The sleeve may be flexible, i.e. it may be made of a flexible material. In some embodiments, the entirety of the sleeve is flexible; in other embodiments at least a part of the sleeve is flexible. The flexibility may ensure a tight fit around the housing of the intraoral scanner. In particular, it is preferred if the sleeve is configured such that the sleeve forms a tight and planar surface at least in a region close to the aperture or window of the scanner. Since wrinkles in the sleeve typically cause many reflections, it is desired to mount the sleeve in a straight and tight manner across the aperture or window. In some embodiments, there is no gap between the sleeve and the window; however, in some cases a small gap may be present. In other embodiments, the sleeve is a rigid sleeve, e.g., obtained from injection-molding. The rigid sleeve may comprise a transparent region configured to align with the aperture of the housing, when the sleeve is mounted on the intraoral scanner. Similar to the flexible sleeve, the rigid sleeve may be configured to ensure a close fit around the housing of the scanner. In some embodiments, a first part of the sleeve is rigid and a second part is flexible. As an example, a distal part of the sleeve may be rigid, or semi-rigid, with a flexible part extending from the rigid part.
The sleeve is preferably transparent, at least in a region located in an optical path of the projected spatial pattern, e.g., said region approximately coinciding with the region of the aperture or window of the scanner. In some embodiments, the entirety of the sleeve is transparent, at least to visible light, such as white light. Preferably, the sleeve is transparent at least to wavelengths within visible light, infrared light, and/or ultraviolet light.
The sleeve may be made in a thin material, such as a thin film. The sleeve may have a thickness from about 200 μm to about 800 μm, such as from about 300 μm to about 600 μm, such as from about 400 μm to about 500 μm. The sleeve may have a substantially even thickness everywhere, or it may have a thinner thickness in the region located in the optical path of the projected spatial pattern, when the sleeve is mounted on the scanner, wherein thinner is understood as relative to other regions of the sleeve.

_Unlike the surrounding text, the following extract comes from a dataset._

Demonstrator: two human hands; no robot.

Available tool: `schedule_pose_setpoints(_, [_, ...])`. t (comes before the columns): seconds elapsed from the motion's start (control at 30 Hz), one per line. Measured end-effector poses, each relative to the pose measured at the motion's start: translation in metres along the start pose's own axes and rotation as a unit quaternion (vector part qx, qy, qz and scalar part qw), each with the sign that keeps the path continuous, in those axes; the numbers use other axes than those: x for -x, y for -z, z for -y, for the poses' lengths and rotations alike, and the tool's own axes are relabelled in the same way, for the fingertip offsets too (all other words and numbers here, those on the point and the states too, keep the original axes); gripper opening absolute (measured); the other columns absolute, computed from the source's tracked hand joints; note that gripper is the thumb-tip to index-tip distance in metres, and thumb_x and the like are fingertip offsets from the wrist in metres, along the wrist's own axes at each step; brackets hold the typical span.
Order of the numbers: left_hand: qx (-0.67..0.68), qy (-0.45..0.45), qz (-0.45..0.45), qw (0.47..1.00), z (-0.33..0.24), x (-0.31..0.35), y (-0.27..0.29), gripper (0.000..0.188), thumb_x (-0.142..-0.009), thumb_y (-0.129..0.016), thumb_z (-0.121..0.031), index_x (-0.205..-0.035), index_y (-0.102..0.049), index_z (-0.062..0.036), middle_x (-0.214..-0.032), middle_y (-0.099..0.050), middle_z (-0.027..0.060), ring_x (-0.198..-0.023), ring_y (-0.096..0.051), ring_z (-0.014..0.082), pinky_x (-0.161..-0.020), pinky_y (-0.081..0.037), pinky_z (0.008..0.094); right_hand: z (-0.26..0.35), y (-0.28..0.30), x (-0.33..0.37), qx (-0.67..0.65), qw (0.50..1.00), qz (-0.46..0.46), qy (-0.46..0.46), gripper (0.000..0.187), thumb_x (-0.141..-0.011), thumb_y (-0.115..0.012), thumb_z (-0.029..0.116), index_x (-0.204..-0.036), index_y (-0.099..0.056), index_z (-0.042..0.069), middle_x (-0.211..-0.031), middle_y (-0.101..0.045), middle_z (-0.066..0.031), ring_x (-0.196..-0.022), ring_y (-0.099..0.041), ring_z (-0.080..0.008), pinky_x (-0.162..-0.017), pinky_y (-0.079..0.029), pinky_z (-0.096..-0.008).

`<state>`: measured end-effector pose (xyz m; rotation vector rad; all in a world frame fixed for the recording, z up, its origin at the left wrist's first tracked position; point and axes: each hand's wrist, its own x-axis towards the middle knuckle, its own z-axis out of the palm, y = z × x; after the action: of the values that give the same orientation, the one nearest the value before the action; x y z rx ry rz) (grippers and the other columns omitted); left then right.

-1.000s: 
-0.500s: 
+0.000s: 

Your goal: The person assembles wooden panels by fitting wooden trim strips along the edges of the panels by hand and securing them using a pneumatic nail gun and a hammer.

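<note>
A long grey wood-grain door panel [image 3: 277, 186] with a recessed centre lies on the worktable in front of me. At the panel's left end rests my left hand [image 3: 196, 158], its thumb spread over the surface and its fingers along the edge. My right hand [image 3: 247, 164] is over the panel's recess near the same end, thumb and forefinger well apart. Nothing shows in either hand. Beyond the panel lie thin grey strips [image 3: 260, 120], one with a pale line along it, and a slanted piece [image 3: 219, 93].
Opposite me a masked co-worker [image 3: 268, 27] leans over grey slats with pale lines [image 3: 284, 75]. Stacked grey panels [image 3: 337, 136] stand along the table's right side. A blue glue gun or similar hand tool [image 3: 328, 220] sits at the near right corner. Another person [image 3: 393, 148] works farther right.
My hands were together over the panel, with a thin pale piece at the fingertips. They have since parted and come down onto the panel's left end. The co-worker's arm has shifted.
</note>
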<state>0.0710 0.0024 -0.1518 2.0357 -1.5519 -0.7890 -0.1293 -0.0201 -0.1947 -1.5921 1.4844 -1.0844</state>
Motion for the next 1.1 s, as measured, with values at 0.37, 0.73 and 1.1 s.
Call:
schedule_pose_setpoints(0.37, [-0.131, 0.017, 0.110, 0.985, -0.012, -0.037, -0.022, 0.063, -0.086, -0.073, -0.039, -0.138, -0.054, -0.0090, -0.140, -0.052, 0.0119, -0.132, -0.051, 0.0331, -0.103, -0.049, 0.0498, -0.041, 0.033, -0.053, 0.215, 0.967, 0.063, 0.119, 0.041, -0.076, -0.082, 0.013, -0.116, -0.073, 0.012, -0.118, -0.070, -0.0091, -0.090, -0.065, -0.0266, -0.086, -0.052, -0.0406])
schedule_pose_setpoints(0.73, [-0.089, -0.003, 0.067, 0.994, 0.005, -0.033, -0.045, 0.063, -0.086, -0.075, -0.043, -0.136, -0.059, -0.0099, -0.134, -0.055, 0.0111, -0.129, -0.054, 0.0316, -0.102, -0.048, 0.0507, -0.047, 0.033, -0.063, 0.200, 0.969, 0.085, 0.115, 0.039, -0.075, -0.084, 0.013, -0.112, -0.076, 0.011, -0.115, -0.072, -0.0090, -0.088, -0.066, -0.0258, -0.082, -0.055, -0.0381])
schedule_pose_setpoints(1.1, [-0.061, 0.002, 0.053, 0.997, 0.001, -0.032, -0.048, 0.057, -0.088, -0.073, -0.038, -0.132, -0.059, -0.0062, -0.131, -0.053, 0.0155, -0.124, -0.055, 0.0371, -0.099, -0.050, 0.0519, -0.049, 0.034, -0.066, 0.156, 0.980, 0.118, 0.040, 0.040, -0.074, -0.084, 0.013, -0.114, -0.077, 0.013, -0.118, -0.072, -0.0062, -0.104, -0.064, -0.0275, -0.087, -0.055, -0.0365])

The sleeve is preferably closed in a distal end for covering the distal end of the elongated housing. Accordingly, the sleeve may comprise only one opening for inserting the intraoral scanner. The sleeve may resemble an elongated bag having substantially the same shape as the housing of the scanner. To ensure hygiene when utilizing the intraoral scanner, the sleeve preferably covers a majority of the elongated housing, when mounted on the intraoral scanner. In some embodiments, the sleeve covers, when mounted on the scanner, at least 80% of the housing, preferably at least 90% of the housing, even more preferably at least 95% of the housing. In some cases, the proximal end of the scanner is not covered by the sleeve, since the ventilation ducts for cooling the scanner are sometimes placed in this end.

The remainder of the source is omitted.